Electricity supplying companies have seen their operation hampered since the arrival of the government of President López Obrador, which may take up to 16 months to allow a user to migrate from CFE to the market. Even when the wait and the extra expenses for procedures increase the costs that companies must pay to change suppliers, many companies follow the process to avoid being CFE clients.

“Currently there is no redundancy in the transmission networks”, explains Roque, “this means that if an element fails, the electrical transmission of certain regions falls, affecting many users. Some of the most vulnerable places are the Yucatan peninsula, Baja California and the Bajío area ”.

The so-called “megapagón” this week in the north of the country is the second this year. In January, 10.3 million users in the country were left without power and the CFE blamed the intermittency of renewable energy, without providing evidence. López Obrador himself has attacked renewable energy, accusing companies in this sector of being corrupt. But Mexico has great potential to generate renewable energy, says Medina. If he took advantage of it, “Mexico could export electricity to the United States, now there are ways to do it.
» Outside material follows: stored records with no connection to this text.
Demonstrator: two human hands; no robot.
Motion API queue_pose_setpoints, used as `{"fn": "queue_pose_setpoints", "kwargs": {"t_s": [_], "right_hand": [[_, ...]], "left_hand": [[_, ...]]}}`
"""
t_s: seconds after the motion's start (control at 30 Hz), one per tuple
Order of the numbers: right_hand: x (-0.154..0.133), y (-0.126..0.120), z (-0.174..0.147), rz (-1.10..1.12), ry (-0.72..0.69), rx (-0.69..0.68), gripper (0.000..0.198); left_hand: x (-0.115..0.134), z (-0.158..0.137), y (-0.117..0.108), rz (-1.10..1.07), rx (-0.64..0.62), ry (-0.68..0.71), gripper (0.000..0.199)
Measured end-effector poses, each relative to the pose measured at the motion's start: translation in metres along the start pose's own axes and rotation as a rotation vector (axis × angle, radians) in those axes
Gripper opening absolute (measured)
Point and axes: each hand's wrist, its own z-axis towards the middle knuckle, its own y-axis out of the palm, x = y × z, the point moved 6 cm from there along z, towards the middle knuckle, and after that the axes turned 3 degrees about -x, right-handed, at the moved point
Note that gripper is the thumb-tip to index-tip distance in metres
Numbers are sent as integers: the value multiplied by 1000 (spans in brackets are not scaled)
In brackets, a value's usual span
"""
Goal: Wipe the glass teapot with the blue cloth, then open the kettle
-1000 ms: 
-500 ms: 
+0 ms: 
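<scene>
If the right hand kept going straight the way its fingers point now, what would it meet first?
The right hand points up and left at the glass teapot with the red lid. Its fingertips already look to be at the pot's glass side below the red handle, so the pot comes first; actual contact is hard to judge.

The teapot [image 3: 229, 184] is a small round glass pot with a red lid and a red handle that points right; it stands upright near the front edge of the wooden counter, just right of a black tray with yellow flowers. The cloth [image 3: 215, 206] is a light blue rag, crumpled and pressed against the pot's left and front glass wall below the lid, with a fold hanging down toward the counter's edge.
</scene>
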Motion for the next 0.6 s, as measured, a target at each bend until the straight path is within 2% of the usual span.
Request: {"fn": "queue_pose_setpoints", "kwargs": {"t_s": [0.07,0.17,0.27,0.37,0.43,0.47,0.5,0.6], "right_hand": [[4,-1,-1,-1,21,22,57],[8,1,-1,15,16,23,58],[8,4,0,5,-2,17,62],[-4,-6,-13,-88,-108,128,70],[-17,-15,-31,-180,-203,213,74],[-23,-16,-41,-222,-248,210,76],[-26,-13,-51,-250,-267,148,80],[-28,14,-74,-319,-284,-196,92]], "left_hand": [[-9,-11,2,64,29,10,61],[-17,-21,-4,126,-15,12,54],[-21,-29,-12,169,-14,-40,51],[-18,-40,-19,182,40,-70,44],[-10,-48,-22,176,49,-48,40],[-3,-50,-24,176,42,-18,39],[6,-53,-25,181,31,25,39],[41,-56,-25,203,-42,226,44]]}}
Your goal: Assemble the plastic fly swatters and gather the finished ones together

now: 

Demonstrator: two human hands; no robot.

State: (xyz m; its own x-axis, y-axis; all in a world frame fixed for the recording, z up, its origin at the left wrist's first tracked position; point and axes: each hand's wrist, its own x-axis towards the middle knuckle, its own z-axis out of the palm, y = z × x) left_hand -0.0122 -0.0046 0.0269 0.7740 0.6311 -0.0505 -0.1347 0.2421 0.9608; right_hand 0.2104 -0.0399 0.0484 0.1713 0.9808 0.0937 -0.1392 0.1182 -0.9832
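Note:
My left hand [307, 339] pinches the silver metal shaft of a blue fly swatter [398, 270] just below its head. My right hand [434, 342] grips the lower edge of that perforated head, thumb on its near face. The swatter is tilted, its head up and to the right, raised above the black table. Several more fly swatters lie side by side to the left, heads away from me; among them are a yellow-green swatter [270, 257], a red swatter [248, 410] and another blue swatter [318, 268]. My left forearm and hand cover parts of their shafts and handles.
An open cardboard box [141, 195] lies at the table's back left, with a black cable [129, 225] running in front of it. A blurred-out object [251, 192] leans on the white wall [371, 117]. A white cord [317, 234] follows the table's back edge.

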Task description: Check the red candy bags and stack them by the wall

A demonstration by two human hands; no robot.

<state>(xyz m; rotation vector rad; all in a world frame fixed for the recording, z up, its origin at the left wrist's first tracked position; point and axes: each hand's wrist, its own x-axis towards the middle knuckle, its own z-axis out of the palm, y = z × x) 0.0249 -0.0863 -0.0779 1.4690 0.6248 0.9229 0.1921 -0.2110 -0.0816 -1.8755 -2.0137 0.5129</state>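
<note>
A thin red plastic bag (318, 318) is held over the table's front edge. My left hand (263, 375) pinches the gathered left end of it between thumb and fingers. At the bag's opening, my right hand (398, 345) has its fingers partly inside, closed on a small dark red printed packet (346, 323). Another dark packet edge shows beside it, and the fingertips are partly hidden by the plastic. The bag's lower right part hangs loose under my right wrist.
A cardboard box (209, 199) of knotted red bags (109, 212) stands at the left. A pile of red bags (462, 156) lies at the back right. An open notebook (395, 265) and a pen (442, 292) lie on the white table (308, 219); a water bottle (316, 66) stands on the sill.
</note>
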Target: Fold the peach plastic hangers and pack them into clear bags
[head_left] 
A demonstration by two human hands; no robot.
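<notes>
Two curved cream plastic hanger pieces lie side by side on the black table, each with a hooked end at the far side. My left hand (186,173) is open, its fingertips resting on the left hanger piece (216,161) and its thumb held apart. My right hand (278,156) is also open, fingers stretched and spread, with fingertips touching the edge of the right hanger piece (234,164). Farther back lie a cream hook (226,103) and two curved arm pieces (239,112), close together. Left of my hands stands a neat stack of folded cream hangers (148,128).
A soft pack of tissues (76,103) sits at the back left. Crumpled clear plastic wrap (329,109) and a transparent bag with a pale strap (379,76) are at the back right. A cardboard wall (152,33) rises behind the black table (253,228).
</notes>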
Before the energy reform this was not possible and the free trade agreement between the countries promotes it, it could do it even without tariffs ”.

From this, many companies that were founded to offer electricity to residences and businesses have been forced to close their doors or sell themselves to Chinese companies, Medina says. “What China wants right now is to expand its presence around the world, we have seen it with its initiative the New Silk Road and this Administration has been quite friendly with China.” In January 2020, China’s ambassador to Mexico said that his country would finance a portion of one of López Obrador’s flagship projects, a refinery in his home state, but the embassy later corrected and said it was a misunderstanding.

Zuma Energía, the electricity company that was born with the energy reform, was sold last year to the Chinese company State Power Investment Corporation (SPIC). In some cases, renewable energy companies such as Viva Energía and Exel Solar, carry out their renewable projects without criticism from the government by partnering with Chinese companies.